→ **Problem statement**: Look through the listing below and report how many lines contain "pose", as a bare number.

•••••

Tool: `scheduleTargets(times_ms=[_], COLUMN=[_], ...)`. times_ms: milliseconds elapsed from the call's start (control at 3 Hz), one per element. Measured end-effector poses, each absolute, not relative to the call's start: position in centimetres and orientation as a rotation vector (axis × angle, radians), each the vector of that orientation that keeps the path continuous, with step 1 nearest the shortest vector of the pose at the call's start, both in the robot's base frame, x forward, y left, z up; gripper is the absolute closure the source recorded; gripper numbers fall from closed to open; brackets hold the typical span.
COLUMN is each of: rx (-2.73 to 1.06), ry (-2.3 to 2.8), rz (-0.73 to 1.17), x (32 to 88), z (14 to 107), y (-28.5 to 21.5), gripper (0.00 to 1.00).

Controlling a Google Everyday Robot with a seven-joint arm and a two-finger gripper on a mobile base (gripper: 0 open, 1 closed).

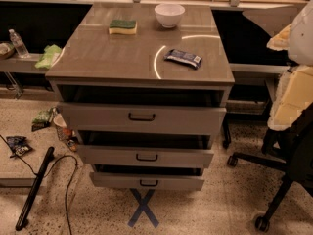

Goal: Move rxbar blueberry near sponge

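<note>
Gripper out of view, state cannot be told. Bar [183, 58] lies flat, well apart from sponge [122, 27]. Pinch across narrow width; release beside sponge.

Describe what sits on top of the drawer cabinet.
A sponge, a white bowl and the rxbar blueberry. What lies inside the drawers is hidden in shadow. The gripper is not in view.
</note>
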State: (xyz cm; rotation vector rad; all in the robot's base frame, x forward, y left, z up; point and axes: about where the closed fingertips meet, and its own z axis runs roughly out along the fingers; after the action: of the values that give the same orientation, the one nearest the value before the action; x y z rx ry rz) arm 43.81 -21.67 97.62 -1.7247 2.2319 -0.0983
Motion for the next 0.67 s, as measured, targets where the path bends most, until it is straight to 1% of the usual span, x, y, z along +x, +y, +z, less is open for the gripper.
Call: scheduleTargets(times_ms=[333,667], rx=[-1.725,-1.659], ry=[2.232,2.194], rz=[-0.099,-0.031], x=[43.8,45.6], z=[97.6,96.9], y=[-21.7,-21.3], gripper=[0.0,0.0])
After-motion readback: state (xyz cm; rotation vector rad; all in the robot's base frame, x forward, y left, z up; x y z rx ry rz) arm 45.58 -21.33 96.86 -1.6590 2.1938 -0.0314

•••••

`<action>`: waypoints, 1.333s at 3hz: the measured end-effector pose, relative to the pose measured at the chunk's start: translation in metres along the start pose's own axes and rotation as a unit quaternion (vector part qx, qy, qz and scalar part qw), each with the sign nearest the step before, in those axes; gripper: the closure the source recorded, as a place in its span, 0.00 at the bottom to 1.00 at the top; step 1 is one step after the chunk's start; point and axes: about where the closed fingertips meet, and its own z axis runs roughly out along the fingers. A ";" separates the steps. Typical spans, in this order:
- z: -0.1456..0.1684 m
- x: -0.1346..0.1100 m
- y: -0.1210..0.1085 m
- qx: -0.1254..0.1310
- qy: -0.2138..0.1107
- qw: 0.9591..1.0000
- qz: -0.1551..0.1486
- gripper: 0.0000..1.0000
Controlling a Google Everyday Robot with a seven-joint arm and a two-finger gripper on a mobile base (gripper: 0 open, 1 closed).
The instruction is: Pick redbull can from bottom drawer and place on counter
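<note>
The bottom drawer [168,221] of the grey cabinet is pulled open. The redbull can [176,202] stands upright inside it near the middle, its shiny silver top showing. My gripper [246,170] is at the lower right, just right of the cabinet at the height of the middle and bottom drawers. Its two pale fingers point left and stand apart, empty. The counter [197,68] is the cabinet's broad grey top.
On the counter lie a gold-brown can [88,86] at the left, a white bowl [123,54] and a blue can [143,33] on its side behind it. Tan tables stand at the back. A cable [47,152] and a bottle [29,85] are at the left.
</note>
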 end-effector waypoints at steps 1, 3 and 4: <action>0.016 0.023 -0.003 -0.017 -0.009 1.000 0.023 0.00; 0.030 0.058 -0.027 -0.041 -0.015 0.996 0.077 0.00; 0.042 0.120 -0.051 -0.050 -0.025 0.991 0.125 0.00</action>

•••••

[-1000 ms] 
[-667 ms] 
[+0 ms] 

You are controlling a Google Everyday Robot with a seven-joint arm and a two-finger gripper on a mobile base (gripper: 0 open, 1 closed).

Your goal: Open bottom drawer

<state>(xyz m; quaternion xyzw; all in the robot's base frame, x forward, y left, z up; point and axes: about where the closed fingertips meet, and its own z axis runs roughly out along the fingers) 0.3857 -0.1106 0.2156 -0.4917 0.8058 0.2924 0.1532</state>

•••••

→ **Answer space**: 2